> **Work to be completed**
Please copy each line of the records below that includes the word "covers".

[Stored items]
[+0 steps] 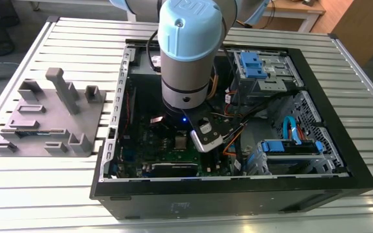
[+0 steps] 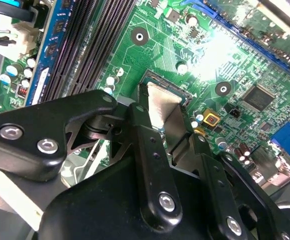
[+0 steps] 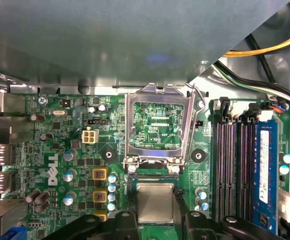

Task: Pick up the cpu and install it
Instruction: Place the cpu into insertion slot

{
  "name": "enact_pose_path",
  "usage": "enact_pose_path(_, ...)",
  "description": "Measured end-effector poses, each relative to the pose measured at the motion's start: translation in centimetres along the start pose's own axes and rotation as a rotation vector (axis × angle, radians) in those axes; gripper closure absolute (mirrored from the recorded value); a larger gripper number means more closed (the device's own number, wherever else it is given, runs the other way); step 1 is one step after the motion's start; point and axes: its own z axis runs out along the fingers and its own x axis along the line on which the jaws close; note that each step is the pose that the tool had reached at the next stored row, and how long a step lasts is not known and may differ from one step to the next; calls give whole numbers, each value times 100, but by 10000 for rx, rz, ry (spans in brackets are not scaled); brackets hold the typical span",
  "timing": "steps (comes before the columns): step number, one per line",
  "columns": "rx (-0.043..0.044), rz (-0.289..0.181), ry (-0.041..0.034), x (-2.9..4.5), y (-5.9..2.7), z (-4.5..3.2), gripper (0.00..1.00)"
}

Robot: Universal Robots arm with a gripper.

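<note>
Scene: an open black computer case lies on a slatted metal table, seen from above in the exterior view.
Arm: a pale blue and silver robot arm reaches straight down into the case, over the 8 o'clock part of its interior, where the green motherboard lies.
Gripper: the black gripper hangs low over the board, pointing at the processor socket.
Fingers: two black fingers are set narrow, pressed against opposite edges of the cpu.
Cpu: the cpu, a small square silvery chip, lies flat between the fingertips, inside the dark outline of the socket. It cannot be told whether it is fully seated.
Socket frame: the shiny metal socket frame stands open just beside the cpu, with green board showing through its window.
Memory slots: long black memory slots run alongside the socket.
Grey block: a grey plastic block with upright posts sits on the table at 9 o'clock of the case, just beside it.
Drive brackets: blue drive brackets sit at 1 o'clock inside the case.
</note>
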Motion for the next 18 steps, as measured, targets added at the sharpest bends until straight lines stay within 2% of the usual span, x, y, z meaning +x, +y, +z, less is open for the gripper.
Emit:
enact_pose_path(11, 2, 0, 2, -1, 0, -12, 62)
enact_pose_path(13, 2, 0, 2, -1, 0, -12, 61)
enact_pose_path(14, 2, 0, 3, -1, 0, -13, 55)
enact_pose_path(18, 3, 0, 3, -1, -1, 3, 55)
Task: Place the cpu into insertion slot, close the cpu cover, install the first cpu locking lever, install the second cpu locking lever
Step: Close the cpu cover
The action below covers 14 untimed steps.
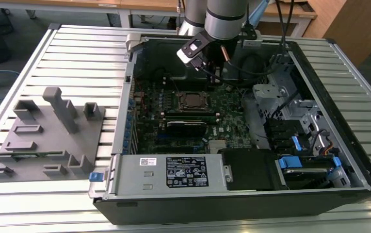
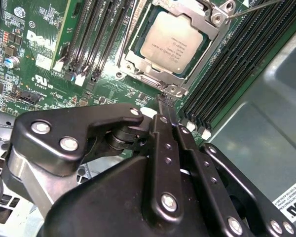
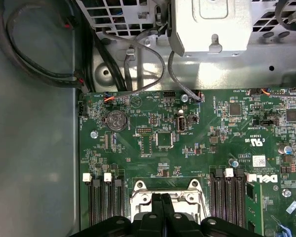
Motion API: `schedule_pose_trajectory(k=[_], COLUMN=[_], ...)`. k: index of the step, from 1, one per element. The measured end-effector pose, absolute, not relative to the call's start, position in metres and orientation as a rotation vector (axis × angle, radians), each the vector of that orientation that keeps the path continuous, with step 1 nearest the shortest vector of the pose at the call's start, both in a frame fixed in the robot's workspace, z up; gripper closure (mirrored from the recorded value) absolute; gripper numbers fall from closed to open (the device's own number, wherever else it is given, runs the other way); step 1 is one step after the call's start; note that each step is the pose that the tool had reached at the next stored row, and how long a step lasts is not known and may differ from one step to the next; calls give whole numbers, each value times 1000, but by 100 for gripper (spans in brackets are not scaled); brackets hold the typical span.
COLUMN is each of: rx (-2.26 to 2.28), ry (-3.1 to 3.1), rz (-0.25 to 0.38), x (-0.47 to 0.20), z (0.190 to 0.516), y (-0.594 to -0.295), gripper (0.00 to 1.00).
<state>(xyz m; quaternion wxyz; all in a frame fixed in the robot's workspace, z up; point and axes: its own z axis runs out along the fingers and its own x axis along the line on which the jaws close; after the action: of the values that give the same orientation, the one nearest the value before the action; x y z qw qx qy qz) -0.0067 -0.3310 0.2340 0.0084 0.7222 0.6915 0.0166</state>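
Grey parts tray [image 1: 43, 136] sits on the bench [image 1: 75, 53], well off to the exterior view's left of the cpu socket [image 1: 180, 99]. The cpu [image 2: 171, 42] lies flat in that socket, with the cpu cover [image 2: 138, 66] framing it. The gripper [image 2: 162, 106] is pinched closed on nothing, tips just beside the socket's edge. The chip looks light, rigid and fragile, so I'd say edges only. The cover's thin stiff metal, so push on the frame.
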Motion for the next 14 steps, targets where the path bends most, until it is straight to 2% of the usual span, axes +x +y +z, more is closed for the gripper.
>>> schedule_pose_trajectory(k=[14], rx=[2258], ry=[2159], rz=[51], x=[-25], z=[230], y=[-329], gripper=[89])
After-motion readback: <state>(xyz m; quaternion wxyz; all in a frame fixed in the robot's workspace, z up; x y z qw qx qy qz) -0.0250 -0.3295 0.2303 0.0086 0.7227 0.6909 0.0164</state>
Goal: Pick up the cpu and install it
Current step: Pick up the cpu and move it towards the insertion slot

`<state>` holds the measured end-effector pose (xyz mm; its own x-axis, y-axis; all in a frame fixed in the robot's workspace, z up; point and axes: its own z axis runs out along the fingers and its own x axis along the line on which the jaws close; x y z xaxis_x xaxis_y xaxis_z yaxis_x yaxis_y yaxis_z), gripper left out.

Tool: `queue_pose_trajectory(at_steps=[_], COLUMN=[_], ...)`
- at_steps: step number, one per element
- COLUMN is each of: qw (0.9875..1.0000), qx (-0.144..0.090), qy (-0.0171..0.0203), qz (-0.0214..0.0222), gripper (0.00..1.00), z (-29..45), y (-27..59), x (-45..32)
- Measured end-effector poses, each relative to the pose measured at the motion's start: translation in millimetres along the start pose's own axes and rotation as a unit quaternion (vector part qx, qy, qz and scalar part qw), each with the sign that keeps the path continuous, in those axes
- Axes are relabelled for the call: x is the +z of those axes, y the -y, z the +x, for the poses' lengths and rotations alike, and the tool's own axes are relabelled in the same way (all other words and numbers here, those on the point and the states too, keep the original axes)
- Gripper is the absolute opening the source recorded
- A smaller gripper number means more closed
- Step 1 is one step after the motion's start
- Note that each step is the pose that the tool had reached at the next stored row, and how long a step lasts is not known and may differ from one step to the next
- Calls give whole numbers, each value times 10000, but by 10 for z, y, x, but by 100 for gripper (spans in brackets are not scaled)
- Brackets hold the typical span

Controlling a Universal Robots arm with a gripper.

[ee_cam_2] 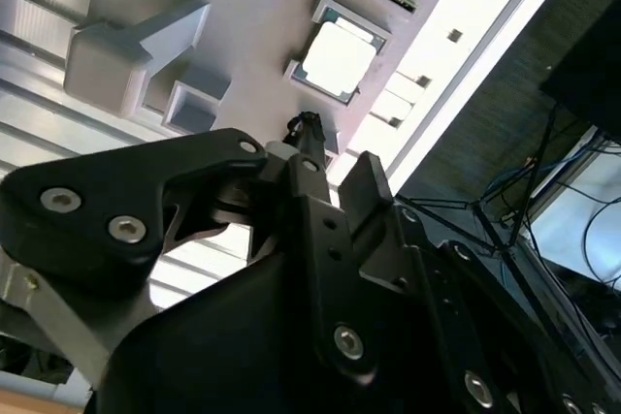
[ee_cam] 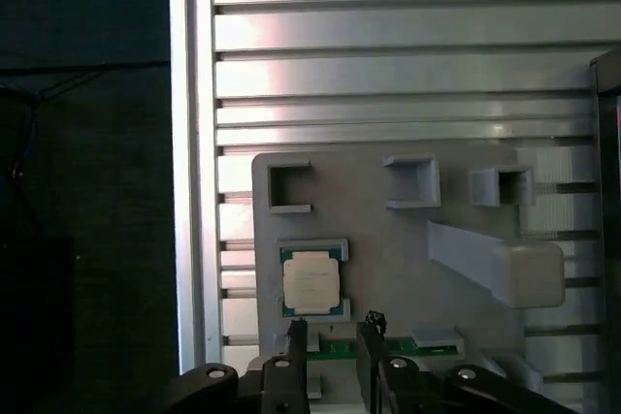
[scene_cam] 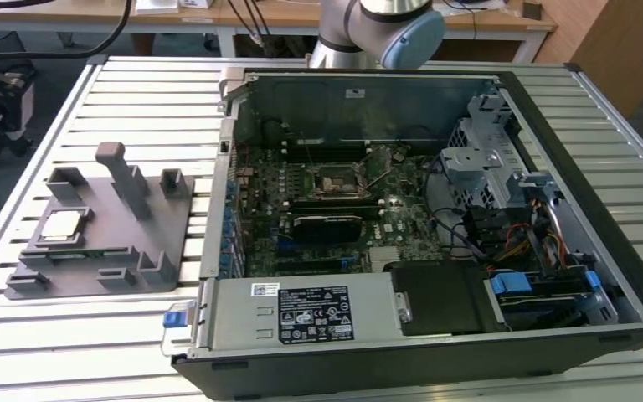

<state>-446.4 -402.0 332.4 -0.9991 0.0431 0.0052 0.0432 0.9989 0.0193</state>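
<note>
While the cpu (ee_cam: 311,282) lies flat in its raised seat on the grey fixture plate (ee_cam: 388,259), silver top facing up, the gripper (ee_cam: 333,334) hangs above the plate with its two black fingers (ee_cam: 296,341) parted and nothing between them. Being square, the chip has no long axis; in the first wrist view its edges run square with the plate's edges and with the slats of the metal surface (ee_cam: 388,75) beneath. A thin green rim shows around the silver lid. In the second wrist view the cpu sits just beyond the fingertips (ee_cam_2: 309,128), apart from them. A green circuit strip (ee_cam: 388,346) lies in the plate just beside the chip's seat, and a tall post (ee_cam: 495,264) rises near it. In the exterior view the plate rests on the surface at the exterior view's left, well apart from the open computer case (scene_cam: 568,126) at the right, whose motherboard socket (scene_cam: 333,180) lies mid-board. The arm (scene_cam: 378,25) rises behind the case.
</note>
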Motion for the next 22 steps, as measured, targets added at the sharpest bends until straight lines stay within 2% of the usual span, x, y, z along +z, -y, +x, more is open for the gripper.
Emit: queue_pose_trajectory(at_steps=[1, 2, 4, 5, 7, 8, 10, 12, 13, 22], qw=[10000, 10000, 9999, 9999, 9998, 9998, 9997, 9997, 9997, 9997], qx=[-38, -74, -128, -150, -195, -216, -244, -253, -254, -254], qy=[-2, -2, -3, -4, -5, -5, -6, -6, -6, -6], qz=[0, 0, 1, 1, 1, 1, 1, 1, 1, 1], gripper=[35, 35, 47, 47, 58, 58, 70, 70, 76, 76], z=[0, -1, -2, -2, -2, -3, -1, 8, 15, 24], y=[2, 7, 22, 30, 36, 39, 45, 50, 51, 55], x=[10, 23, 56, 74, 112, 130, 166, 204, 222, 384])
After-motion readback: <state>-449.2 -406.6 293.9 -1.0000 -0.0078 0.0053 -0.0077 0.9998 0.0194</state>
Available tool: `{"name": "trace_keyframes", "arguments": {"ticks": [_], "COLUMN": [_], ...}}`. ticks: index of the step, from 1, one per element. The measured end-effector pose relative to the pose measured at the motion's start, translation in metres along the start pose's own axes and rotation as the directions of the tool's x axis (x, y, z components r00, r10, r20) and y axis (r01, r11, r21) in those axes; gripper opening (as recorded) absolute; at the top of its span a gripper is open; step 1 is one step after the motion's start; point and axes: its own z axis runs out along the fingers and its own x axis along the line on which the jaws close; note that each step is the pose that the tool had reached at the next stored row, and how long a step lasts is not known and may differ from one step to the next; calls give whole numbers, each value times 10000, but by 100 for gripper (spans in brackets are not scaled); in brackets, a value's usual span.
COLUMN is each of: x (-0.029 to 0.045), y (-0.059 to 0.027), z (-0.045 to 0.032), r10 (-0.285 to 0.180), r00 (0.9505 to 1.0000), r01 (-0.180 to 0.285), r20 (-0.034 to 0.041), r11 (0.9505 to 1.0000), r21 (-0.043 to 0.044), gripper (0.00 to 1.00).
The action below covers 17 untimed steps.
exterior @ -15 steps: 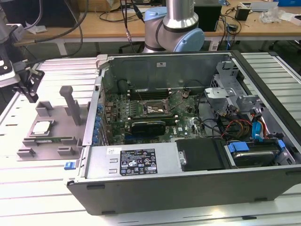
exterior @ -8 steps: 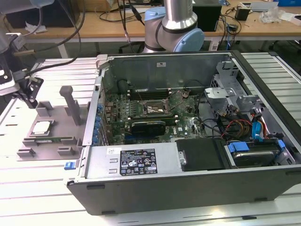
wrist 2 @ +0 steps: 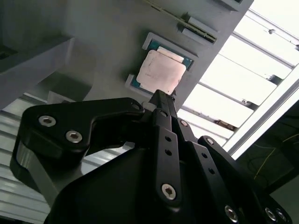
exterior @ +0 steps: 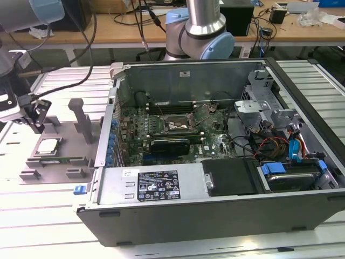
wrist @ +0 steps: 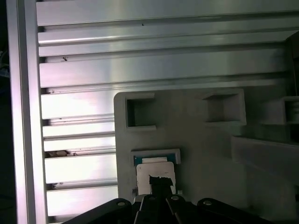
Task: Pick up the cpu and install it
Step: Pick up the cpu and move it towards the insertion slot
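One slatted metal tabletop (exterior: 38, 221) carried everything. Nearest in the exterior view lay the open computer case (exterior: 215, 221), its dark side wall facing front, with a silver power supply (exterior: 156, 183) just behind that wall. Deeper inside, a long black card (exterior: 170, 145) sat on the green motherboard (exterior: 132, 127), and a square socket (exterior: 172, 125) lay just beyond the card.

At the exterior view's left, just beside the case, stood a grey plastic tray (exterior: 67, 145) with upright posts (exterior: 86, 127). The cpu (exterior: 47, 145) lay flat in a shallow recess of that tray, silver top up, well apart from the socket.

The hand (exterior: 39, 128) hung over the tray's far-left part, above the cpu. In the second wrist view the hand (wrist 2: 161, 96) pointed down at the cpu (wrist 2: 159, 72) on the tray (wrist 2: 103, 42). In the first wrist view the hand (wrist: 159, 180) overlapped the near edge of the cpu (wrist: 152, 169) in its recess on the tray (wrist: 201, 154). Its fingers were drawn close together with nothing between them; whether they touched the chip could not be told.

Farther back, the arm's base (exterior: 202, 32) rose behind the case, and a wooden tabletop (exterior: 81, 33) with cables ran along the far side.
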Motion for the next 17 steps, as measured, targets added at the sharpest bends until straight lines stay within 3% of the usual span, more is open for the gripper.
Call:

> **Result**
The action below covers 14 untimed steps.
The action below covers 17 untimed steps.

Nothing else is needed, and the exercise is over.